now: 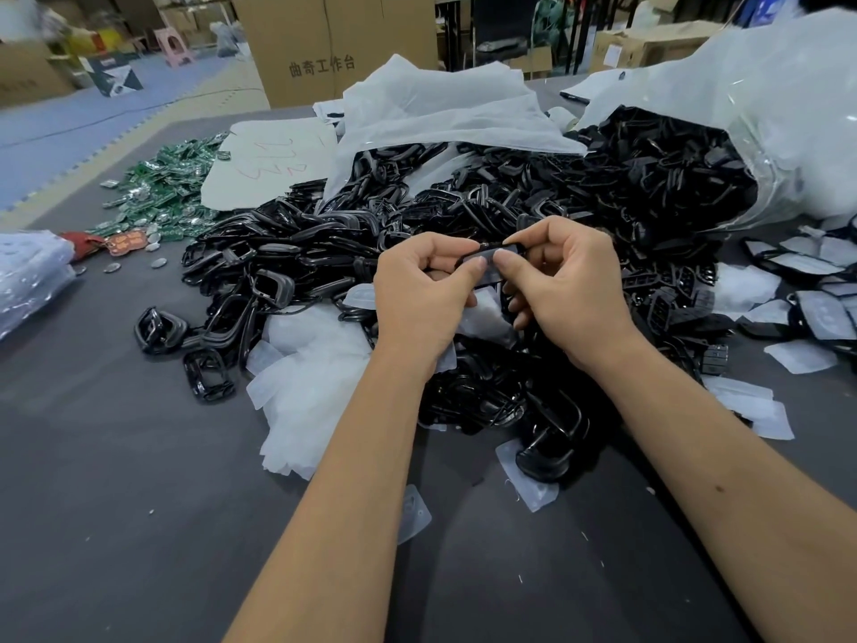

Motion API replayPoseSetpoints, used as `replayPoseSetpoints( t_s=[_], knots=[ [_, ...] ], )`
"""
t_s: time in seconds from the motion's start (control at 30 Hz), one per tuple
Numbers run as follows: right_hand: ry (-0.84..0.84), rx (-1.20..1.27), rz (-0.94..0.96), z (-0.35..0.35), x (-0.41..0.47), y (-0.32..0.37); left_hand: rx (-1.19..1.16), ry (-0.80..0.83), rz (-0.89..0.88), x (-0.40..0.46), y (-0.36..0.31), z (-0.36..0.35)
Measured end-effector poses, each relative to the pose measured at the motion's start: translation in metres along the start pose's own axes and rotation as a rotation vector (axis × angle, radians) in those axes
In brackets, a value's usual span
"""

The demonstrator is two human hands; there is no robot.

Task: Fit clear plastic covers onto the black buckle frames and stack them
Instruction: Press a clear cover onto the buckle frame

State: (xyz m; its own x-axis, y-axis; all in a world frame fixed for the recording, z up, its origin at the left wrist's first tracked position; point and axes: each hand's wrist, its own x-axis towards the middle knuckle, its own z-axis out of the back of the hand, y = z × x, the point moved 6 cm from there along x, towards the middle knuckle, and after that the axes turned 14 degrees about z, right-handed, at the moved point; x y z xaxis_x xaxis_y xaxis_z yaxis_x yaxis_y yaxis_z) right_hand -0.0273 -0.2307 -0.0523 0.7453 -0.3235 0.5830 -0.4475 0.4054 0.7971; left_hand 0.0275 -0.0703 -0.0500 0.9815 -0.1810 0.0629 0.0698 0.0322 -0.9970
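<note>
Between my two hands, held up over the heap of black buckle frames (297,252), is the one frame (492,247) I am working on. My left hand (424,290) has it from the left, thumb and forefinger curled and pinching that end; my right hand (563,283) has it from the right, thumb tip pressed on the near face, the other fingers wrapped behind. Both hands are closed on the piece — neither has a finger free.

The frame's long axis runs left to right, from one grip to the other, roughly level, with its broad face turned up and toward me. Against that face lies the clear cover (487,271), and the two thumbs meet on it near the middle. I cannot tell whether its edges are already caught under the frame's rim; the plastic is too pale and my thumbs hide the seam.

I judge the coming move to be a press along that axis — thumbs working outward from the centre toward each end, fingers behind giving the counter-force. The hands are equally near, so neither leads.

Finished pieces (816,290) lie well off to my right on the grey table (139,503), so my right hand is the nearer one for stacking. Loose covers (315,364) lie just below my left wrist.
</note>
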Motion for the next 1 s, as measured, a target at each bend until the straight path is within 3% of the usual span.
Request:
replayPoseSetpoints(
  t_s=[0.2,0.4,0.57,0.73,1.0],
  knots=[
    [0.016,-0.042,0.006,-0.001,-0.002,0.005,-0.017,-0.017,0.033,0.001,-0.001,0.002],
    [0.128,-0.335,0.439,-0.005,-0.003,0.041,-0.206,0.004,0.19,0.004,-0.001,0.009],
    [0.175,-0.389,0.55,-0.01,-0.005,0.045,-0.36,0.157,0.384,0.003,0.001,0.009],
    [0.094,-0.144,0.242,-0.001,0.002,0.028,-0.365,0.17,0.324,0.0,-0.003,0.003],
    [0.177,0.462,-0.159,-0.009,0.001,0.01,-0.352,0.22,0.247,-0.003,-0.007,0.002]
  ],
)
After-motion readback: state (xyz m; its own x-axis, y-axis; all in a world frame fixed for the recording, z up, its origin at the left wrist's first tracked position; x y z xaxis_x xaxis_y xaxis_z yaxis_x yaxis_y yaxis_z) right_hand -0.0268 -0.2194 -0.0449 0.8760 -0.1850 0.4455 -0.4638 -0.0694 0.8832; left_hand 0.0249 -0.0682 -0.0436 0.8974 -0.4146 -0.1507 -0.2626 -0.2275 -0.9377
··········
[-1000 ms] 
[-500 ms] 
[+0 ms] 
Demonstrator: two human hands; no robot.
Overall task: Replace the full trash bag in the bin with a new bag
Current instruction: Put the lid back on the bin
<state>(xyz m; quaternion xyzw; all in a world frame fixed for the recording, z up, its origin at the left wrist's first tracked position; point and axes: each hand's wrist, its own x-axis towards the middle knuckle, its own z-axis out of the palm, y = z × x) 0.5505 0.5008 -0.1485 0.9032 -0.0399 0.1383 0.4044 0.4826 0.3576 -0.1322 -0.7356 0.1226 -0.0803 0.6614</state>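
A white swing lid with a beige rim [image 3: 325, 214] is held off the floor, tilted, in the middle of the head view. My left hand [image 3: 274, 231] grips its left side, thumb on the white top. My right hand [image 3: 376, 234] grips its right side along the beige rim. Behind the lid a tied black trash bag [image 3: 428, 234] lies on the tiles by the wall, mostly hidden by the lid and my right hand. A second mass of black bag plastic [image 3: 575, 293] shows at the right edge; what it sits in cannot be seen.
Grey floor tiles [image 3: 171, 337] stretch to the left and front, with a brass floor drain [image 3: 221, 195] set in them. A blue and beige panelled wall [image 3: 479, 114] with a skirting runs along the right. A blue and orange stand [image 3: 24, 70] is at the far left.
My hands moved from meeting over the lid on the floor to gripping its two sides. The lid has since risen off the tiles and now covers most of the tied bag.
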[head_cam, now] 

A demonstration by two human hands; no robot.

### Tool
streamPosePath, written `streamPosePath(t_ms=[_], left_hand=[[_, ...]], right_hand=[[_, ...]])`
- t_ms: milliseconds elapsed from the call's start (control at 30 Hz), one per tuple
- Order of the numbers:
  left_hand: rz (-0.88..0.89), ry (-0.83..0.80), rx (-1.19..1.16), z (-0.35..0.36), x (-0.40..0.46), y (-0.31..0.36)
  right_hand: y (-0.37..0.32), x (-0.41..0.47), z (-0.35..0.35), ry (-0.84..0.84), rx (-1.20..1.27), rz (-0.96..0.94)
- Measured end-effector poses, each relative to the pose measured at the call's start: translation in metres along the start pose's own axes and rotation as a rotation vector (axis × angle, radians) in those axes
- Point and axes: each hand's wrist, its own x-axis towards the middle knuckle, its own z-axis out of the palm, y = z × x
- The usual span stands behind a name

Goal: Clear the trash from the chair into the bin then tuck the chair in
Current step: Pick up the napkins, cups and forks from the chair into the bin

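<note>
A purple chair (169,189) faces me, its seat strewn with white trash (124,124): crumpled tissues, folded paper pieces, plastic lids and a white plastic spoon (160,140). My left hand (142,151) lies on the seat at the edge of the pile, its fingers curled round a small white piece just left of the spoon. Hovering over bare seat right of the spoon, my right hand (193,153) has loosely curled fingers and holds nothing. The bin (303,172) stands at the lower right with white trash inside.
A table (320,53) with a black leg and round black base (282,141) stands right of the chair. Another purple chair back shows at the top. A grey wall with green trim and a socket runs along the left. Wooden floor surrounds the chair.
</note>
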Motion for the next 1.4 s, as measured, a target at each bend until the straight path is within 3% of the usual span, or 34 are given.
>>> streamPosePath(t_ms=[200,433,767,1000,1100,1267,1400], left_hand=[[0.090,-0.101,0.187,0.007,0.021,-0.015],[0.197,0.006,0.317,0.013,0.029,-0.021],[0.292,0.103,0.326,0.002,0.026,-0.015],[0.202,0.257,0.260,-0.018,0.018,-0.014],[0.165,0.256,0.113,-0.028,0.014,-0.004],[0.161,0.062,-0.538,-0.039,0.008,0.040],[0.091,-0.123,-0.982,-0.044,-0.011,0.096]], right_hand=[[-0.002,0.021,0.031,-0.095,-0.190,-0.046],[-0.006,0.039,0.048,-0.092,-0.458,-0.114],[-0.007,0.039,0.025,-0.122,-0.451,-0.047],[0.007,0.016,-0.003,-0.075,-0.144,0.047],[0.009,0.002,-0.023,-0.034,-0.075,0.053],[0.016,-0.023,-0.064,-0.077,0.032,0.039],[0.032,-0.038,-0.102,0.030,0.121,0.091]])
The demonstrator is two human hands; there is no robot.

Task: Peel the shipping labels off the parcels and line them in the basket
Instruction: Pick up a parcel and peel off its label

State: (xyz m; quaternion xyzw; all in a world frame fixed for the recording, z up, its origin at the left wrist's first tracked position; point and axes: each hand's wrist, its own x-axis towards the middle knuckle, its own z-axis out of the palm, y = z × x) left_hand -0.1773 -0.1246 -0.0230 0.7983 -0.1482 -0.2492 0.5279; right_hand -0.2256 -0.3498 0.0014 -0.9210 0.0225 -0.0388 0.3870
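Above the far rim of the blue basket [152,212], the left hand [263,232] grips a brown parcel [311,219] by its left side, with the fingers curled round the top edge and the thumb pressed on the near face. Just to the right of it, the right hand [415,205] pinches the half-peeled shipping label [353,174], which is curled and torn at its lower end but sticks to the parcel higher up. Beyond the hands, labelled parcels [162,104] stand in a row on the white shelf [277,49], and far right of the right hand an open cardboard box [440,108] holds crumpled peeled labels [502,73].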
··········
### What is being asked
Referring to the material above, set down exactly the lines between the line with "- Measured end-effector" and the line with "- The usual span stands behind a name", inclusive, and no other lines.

### Answer box
- Measured end-effector poses, each relative to the pose measured at the call's start: translation in metres along the start pose's own axes and rotation as a rotation vector (axis × angle, radians) in those axes
- Point and axes: each hand's wrist, its own x-axis towards the middle knuckle, its own z-axis out of the palm, y = z × x
- The usual span stands behind a name

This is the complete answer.